Top players all have top tier mechanics and then it mostly comes down to
tactics, the ability to metagame etc.

I personally enjoyed Dota in the past, for that reason, although I currently
play games with smaller multiplayer sessions.

------
gaspoweredcat
Shenzen I/O - a very clever electronics based puzzle game

Or if youd prefer an existential crisis with your video game try the
spectacular NieR Automata

------
Gustomaximus
The 2 Portal games are fin puzzle solving.

Some of the total war games are good if you push yourself and don't glitch the
AI.

------
newfocogi
Kerbal Space Program

------
rc-1140
Non-competitive?:

Mapgames (Europa Universalis 4, Stellaris)

Rougelikes (e.x.: The original Rouge, Tales of Maj'Eyal, Nethack)

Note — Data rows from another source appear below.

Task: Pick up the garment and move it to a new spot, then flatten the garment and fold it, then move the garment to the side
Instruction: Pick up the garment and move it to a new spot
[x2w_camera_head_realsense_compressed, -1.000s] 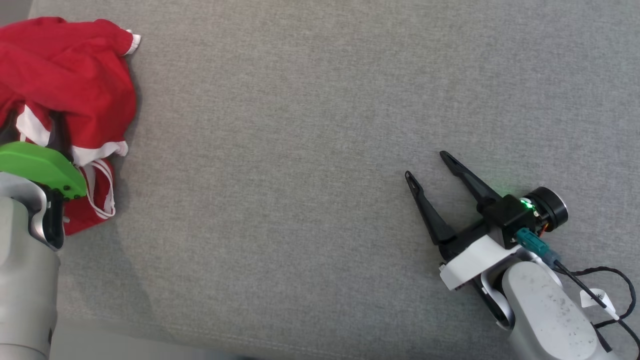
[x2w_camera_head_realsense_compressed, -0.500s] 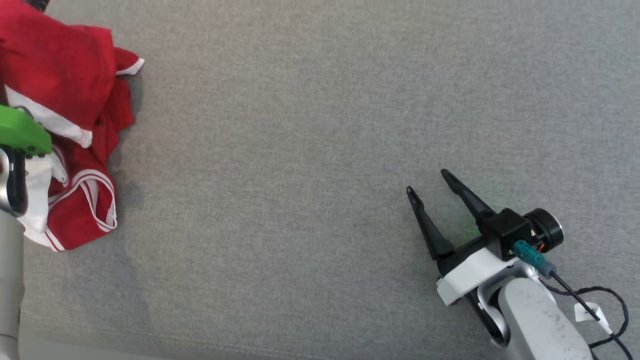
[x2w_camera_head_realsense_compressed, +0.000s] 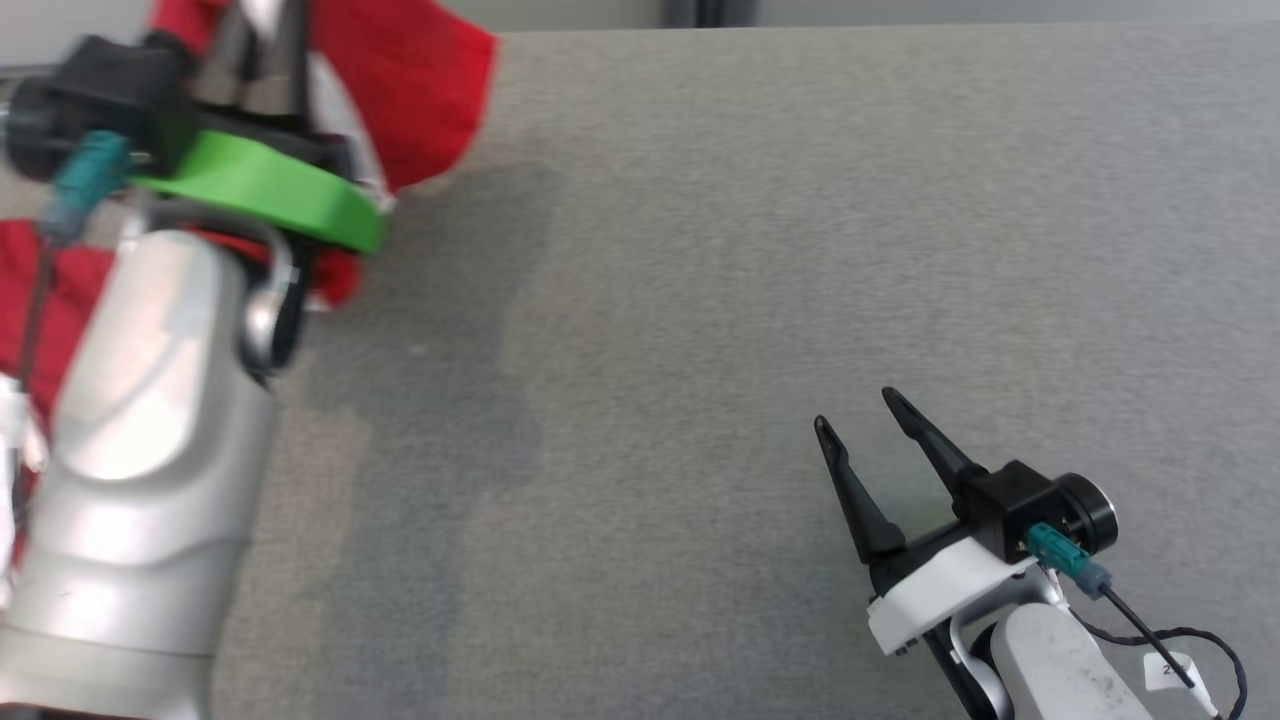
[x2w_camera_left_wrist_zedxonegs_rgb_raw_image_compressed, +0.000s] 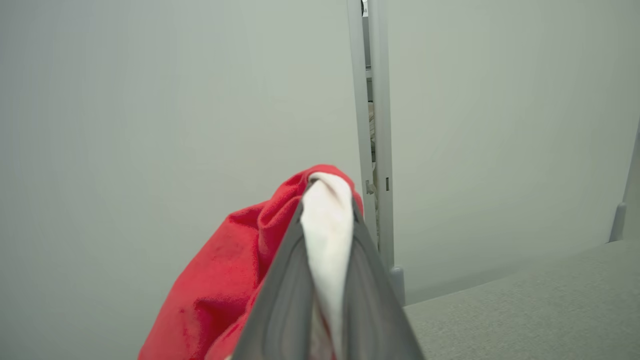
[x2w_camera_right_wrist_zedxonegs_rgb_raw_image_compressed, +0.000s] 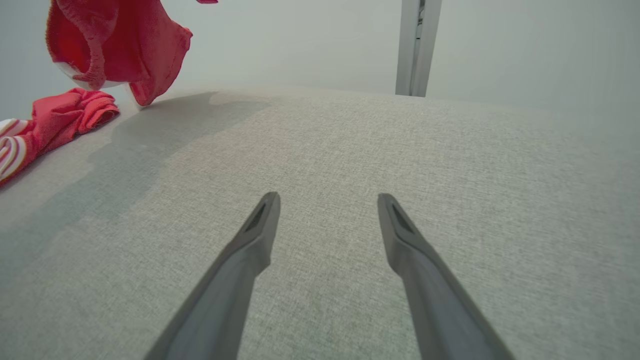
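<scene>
Where the head view looks down on the grey cloth-covered counter (x2w_camera_head_realsense_compressed: 800, 200), the left gripper (x2w_camera_head_realsense_compressed: 262, 60) is up at the far left corner. Its fingers are pressed together on the red garment (x2w_camera_head_realsense_compressed: 420, 90), which hangs bunched around them above that corner. More red cloth shows past the pale forearm (x2w_camera_head_realsense_compressed: 150, 450) at the counter's left edge. A green ring (x2w_camera_head_realsense_compressed: 270, 190) circles the wrist, and a broad shadow (x2w_camera_head_realsense_compressed: 450, 330) lies on the counter just beside the arm. The right gripper (x2w_camera_head_realsense_compressed: 855, 410) sits near the near right corner, well apart from the garment, its fingers spread with only counter between them. A black cable (x2w_camera_head_realsense_compressed: 1190, 640) trails behind it.

In the left wrist view the two fingers pinch a white band (x2w_camera_left_wrist_zedxonegs_rgb_raw_image_compressed: 325, 235) of the garment, and red cloth falls away to their left. Behind them stand a pale wall (x2w_camera_left_wrist_zedxonegs_rgb_raw_image_compressed: 150, 100) and a thin upright post (x2w_camera_left_wrist_zedxonegs_rgb_raw_image_compressed: 372, 125) at the counter's far edge.

In the right wrist view the parted fingers point across the counter toward that post. The garment hangs at the upper left, and I cannot tell whether its lowest tip touches the counter. Its striped end (x2w_camera_right_wrist_zedxonegs_rgb_raw_image_compressed: 20, 145) lies on the counter at the left edge.
</scene>
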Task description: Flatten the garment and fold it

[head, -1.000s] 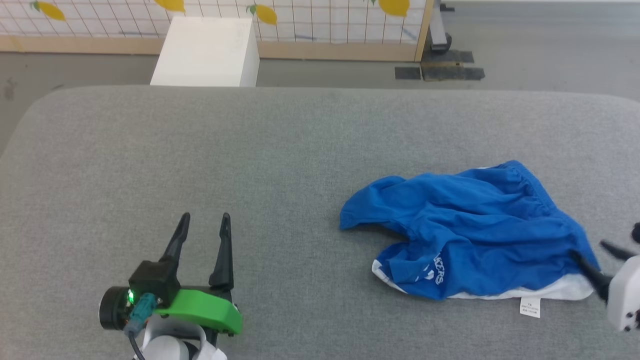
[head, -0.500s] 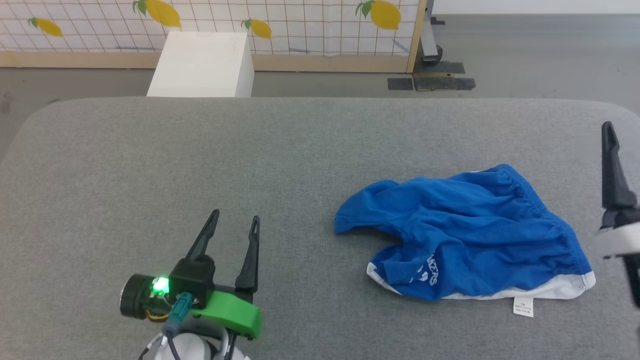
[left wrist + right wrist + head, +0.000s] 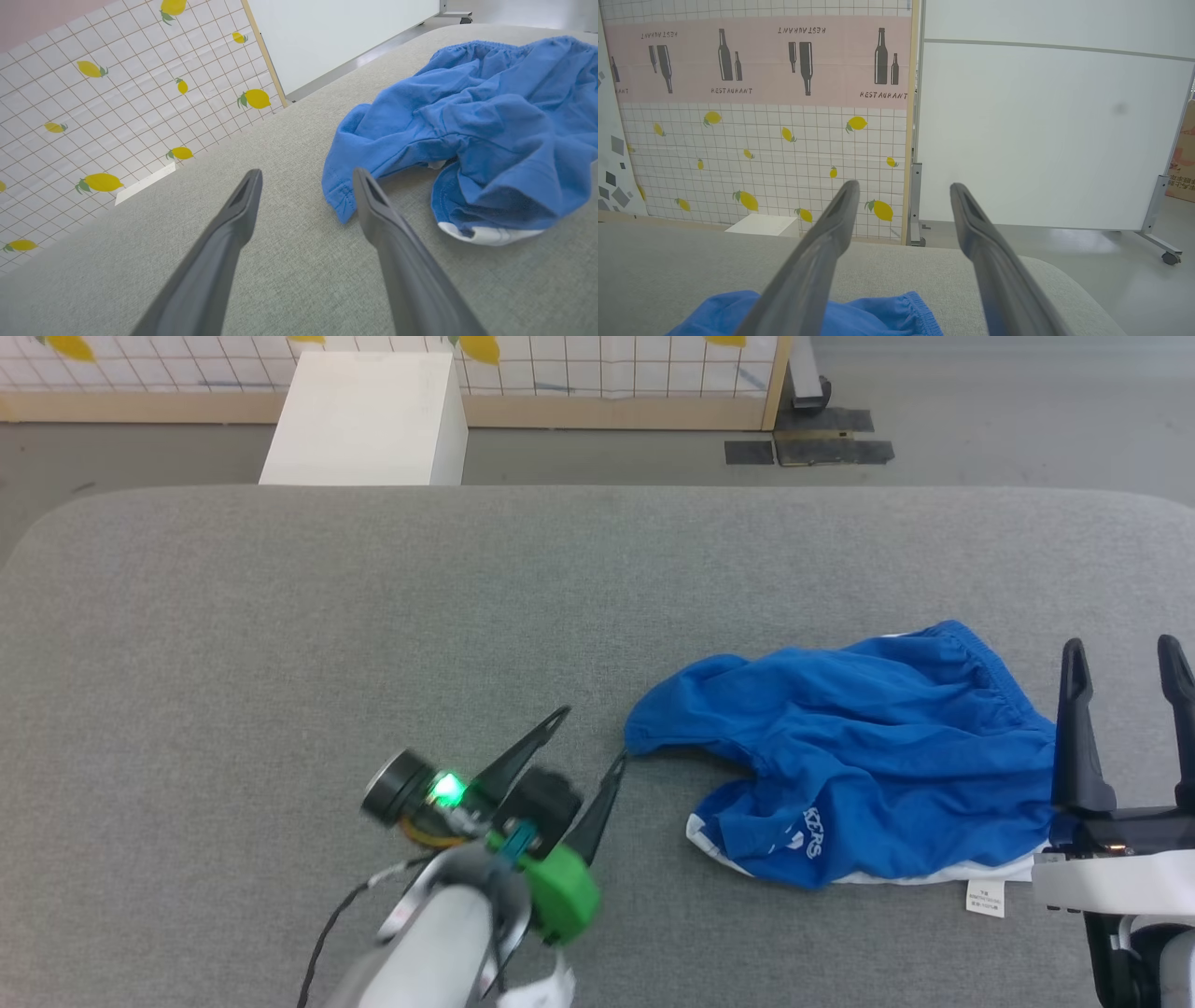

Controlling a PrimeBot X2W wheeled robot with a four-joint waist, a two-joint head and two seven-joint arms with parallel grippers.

Zachtronics games as previously mentioned in the thread

Competitive?:

Dota 2

CounterStrike

Fighting Games (most)

Highly dependent on player count, but Starcraft Brood War and Age of Empires 2

------
jxub
Polytopia is a pretty decent indie strategy mobile game which tests your
military strategy, tech development skill, and economical maximization like in
the Civilization series, also recommended (for PC and consoles only though).

------
shahbaby
This is kind of like asking what's the healthiest thing I can eat at Burger
King.

If you really want intellectual stimulation then read a book.

------
new_guy
I'd say Horizon Zero Dawn, it kept me hooked wondering what 'zero dawn' was
etc. The game itself isn't really intellectual but thinking about that
scenario etc can be.

------
DrNuke
Text-only adventures from the 80s really make minds work.

------
brailsafe
Myst